The above will run against the current directory, outputting to standard output the the default output, as well as writing to output.html and output.csv with the appropiate formats.

Tabular

This is the default output format when scc is run.

Wide

Wide produces some additional information which is the complexity/lines metric. This can be useful when trying to identify the most complex file inside a project based on the complexity estimate.

JSON

JSON produces JSON output. Mostly designed to allow scc to feed into other programs.

Note that this format will give you the byte size of every file it scc reads allowing you to get a breakdown of the number of bytes processed.

CSV

CSV as an option is good for importing into a spreadsheet for analysis.

Note that this format will give you the byte size of every file it scc reads allowing you to get a breakdown of the number of bytes processed.

cloc-yaml

Is a drop in replacement for cloc using its yaml output option. This is quite often used for passing into other build systems and can help with replacing cloc if required.

$ scc -f cloc-yml processor
# https://github.com/boyter/scc/
header:
  url: https://github.com/boyter/scc/
  version: 2.11.0
  elapsed_seconds: 0.008
  n_files: 21
  n_lines: 6562
  files_per_second: 2625
  lines_per_second: 820250
Go:
  name: Go
  code: 5186
  comment: 273
  blank: 1103
  nFiles: 21
SUM:
  code: 5186
  comment: 273
  blank: 1103
  nFiles: 21

$ cloc --yaml processor
      21 text files.
      21 unique files.
       0 files ignored.

---
# http://cloc.sourceforge.net
header :
  cloc_url           : http://cloc.sourceforge.net
  cloc_version       : 1.60
  elapsed_seconds    : 0.196972846984863
  n_files            : 21
  n_lines            : 6562
  files_per_second   : 106.613679608407
  lines_per_second   : 33314.2364566841
Go:
  nFiles: 21
  blank: 1137
  comment: 606
  code: 4819
SUM:
  blank: 1137
  code: 4819
  comment: 606
  nFiles: 21

HTML and HTML-TABLE

The HTML output options produce a minimal html report using a table that is either standalone html or as just a table html-table which can be injected into your own HTML pages. The only difference between the two is that the html option includes html head and body tags with minimal styling.

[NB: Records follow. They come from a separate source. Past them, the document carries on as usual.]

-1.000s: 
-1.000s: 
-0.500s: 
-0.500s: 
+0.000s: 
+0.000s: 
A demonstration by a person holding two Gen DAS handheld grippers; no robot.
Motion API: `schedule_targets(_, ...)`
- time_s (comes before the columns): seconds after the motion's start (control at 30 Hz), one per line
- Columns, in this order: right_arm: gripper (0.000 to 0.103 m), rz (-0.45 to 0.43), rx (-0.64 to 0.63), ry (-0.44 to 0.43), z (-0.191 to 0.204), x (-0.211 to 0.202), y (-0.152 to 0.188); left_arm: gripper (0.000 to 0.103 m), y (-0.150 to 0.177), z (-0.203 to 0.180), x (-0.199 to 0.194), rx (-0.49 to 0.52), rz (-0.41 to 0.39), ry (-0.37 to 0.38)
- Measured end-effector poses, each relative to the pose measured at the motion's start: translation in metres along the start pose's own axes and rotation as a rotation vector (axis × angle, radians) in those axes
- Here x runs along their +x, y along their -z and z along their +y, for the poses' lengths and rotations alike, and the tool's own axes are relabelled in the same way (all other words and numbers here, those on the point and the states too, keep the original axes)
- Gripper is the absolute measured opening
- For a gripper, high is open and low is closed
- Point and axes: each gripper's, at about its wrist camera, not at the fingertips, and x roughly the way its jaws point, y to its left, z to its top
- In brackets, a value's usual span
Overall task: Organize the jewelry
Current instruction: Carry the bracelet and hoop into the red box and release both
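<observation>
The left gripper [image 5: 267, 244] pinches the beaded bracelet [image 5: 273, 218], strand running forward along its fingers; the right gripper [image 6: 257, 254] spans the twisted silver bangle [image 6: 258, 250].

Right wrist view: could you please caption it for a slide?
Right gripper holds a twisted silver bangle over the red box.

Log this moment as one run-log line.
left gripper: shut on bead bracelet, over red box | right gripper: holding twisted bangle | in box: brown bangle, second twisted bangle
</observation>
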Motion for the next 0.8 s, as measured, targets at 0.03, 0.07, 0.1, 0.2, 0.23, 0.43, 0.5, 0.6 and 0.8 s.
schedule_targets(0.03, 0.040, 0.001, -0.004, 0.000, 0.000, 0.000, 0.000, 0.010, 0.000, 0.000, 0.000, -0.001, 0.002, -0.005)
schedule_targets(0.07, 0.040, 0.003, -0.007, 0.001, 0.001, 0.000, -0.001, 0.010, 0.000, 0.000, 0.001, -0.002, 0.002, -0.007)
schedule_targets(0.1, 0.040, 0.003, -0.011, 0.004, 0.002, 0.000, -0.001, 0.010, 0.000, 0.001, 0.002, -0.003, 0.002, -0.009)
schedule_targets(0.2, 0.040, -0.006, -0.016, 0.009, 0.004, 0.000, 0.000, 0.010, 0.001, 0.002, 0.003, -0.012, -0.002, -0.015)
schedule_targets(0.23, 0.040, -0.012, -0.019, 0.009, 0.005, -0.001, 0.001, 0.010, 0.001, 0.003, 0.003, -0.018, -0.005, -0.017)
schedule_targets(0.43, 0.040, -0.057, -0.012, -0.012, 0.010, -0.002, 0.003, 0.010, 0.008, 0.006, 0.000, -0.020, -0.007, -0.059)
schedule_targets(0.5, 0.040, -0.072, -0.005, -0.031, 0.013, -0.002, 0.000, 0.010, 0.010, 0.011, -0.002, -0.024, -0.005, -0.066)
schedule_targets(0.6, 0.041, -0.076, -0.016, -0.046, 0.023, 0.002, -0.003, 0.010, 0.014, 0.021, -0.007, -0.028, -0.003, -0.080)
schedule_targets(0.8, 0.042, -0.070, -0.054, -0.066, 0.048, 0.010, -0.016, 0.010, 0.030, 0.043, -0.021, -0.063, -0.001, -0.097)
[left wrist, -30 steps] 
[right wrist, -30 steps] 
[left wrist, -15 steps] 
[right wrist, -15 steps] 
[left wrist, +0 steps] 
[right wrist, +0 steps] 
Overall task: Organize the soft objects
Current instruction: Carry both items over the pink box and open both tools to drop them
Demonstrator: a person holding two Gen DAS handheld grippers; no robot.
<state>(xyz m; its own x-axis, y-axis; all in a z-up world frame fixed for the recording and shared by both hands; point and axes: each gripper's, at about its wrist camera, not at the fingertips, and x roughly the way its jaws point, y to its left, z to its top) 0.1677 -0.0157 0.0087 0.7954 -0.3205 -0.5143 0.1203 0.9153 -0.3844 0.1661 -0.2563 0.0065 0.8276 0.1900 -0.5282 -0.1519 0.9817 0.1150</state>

The markup is designed to allow your own custom styles to be applied. An example report is here to view.

Note that the HTML options follow the command line options, so you can use scc --by-file -f html to produce a report with every file and not just the summary.

Note that this format if it has the --by-file option will give you the byte size of every file it scc reads allowing you to get a breakdown of the number of bytes processed.

SQL and SQL-Insert

The SQL output format "mostly" compatible with cloc's SQL output format https://github.com/AlDanial/cloc#sql-

While all queries on the cloc documentation should work as expected, you will not be able to append output from scc and cloc into the same database. This is because the table format is slightly different to account for scc including complexity counts and bytes.

The difference between sql and sql-insert is that sql will include table creation while the latter will only have the insert commands.

Usage is 100% the same as any other scc command but sql output will always contain per file details. You can compute totals yourself using SQL.

The below will run scc against the current directory, name the ouput as the project scc and then pipe the output to sqlite to put into the database code.db

scc --format sql --sql-project scc . | sqlite3 code.db

Assuming you then wanted to append another project

scc --format sql-insert --sql-project redis . | sqlite3 code.db

You could then run SQL against the database,

sqlite3 code.db 'select project,file,max(nCode) as nL from t
                         group by project order by nL desc;'

See the cloc documentation for more examples.

Performance

Generally scc will the fastest code counter compared to any I am aware of and have compared against. The below comparisons are taken from the fastest alternative counters. See Other similar projects above to see all of the other code counters compared against. It is designed to scale to as many CPU's cores as you can provide.

However if you want greater performance and you have RAM to spare you can disable the garbage collector like the following on linux GOGC=-1 scc . which should speed things up considerably. For some repositories turning off the code complexity calculation via -c can reduce runtime as well.

Benchmarks are run on fresh 32 Core CPU Optimised Digital Ocean Virtual Machine 2020/08/19 all done using hyperfine with 3 warm-up runs and 10 timed runs.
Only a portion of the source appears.